Pourquoi les mots ne suffisent-ils pas à décrire un paysage ? La nature est-elle devenue l’otage du jargon scientifique ? Dans cet essai singulier, l’historien Romain Bertrand, spécialiste de l’Indonésie et de la colonisation, s’interroge face au terrible constat de la destruction de l’environnement et à sa propre incapacité à trouver les mots pour décrire dans le détail ce qu’il voit. « Si nous ne savons plus aimer les êtres naturels, c’est que nous ne savons plus les nommer » écrit-il en enquêtant au cœur du langage sur les raisons de ce désamour. Cette « rêverie » passionnante chemine à travers l’histoire des sciences occidentales, depuis le projet d’ « histoire naturelle » des Lumières à la fin du XVIIIe siècle et la pensée de Goethe et de Humboldt, les premiers philosophes de la nature, jusqu’au triomphe de la théorie de l’évolution et aux conséquences du divorce entre les sciences et les arts.

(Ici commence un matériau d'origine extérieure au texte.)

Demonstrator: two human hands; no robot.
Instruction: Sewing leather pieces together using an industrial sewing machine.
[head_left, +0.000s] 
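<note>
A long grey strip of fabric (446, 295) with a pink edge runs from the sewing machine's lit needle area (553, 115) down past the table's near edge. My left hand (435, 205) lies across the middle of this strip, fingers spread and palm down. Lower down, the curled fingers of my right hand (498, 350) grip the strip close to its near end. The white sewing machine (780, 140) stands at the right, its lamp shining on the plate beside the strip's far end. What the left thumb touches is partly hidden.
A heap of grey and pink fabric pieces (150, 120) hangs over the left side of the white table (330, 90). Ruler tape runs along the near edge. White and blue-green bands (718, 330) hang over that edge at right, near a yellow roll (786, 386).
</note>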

En opposant le désir de comprendre les mécanismes universels et la volonté de rendre compte de l’infinie variété des choses liées à la surface de la terre, il dénonce la cruauté d’une recherche scientifique qui a sacrifié la vie au nom du savoir en peuplant de spécimens les collections des musées. La tendance à la théorisation générale, la catégorisation systématique et la tyrannie statistique empêchent-elles de célébrer les singularités ? En hommage à tous ceux qui ont pris conscience du détail du monde, philosophes, botanistes, entomologistes, ethnologues, ornithologues, peintres et poètes, le débat philosophique amène à considérer l’évolution de notre rapport au monde et le conditionnement anthropocentrique du langage. L’objectivation de la nature conduit à son exploitation et à notre indifférence. Cet appel à l’écologie poétique invite à trouver les mots pour prendre soin du monde.